In this series of blog posts about the future parser/evaluator the turn has come to polymorphic dispatch, a technique used to implement a strategy pattern where the logic is kept separate from the data/content it is operating on. The rationale for this is described in the previous post on "Separation of Concerns".
The Basic Problem
The basic problem when implementing a Strategy pattern is that we essentially want to write strategy methods as if they were part of the classes it operates on. In Ruby this is easily done (if we can accept static late binding) since we can:
- include a module in a class
- reopened a class and add/modify methods
We can however not easily support several variants of the same strategy, and we have to make sure that what we apply does not introduce methods with the same name since they would override each other's contributions to the class otherwise.

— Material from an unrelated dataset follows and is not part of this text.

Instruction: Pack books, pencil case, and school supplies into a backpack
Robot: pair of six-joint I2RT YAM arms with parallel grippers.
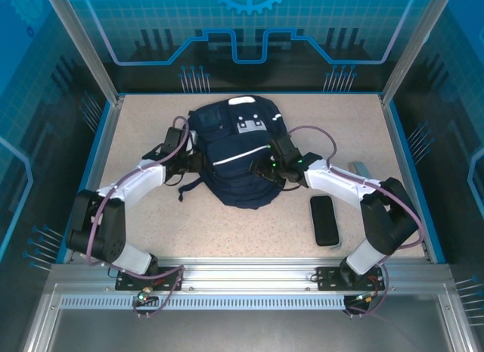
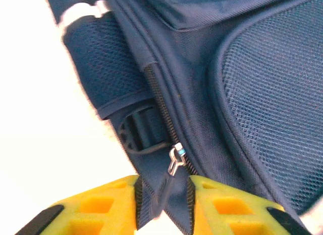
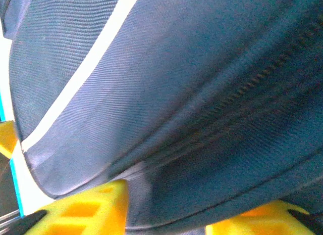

Essentially, dynamically adding/modifying a class' behavior is Monkey Patching, which should be reserved as a last resort to temporarily fix problems in 3d party logic.
Polymorphic Dispatch
In the Puppet 3.x future parser/evaluator, polymorphic dispatch is implemented using a Visitor Pattern and I am going to jump straight into examples showing how this implementation is used.
A Simple Label Provider
Let's say we want to implement a LabelProvider
strategy that produces a string that describes what something is and that is suitable for inclusion in an error message. The typical alternative
would be to just output the name of the class - while clear to implementors, users will however
have a hard time understanding references to implementation classes.
There are several options available when using a visitor and we are going to start with the simplest form of visitor and add an implementation that just outputs "Object (label provider is incomplete)" for all kinds of objects.
class LabelProvider
def initialize
@label_visitor = Puppet::Pops::Visitor.new(self, "label")
end
def label(o)
@label_visitor.visit(o)
end
protected
def label_Object(o)
"Object (label provider is incomplete)"
end
end
In this example, we created a Visitor
that is configured to dispatch calls to self
, and to make
calls to methods that start with "label"
followed by an underscore, and the last part
of the class name of the object it is told to operate on. If no such method is implemented,
a search is made up the class hierarchy of the given object until a method is found. If no method
is found an error is raised.
We then use the label provider to produce output:
provider = LabelProvider.new
puts provider.label(3)
We can now add methods as needed to create labels for all kinds of objects.
def label_ArithmeticExpression(o)
"#{o.operator} Expression" # i.e. '+ Expression', '- Expression' etc.
end
def label_Regexp(o)
"Regular Expression"
end
I typically use the letter 'o' for the argument to mean 'the visited object' (which is guaranteed to be an instance of the class) as it requires less effort to identify the visited object in the logic if it has the same name in all of the polymorphic methods.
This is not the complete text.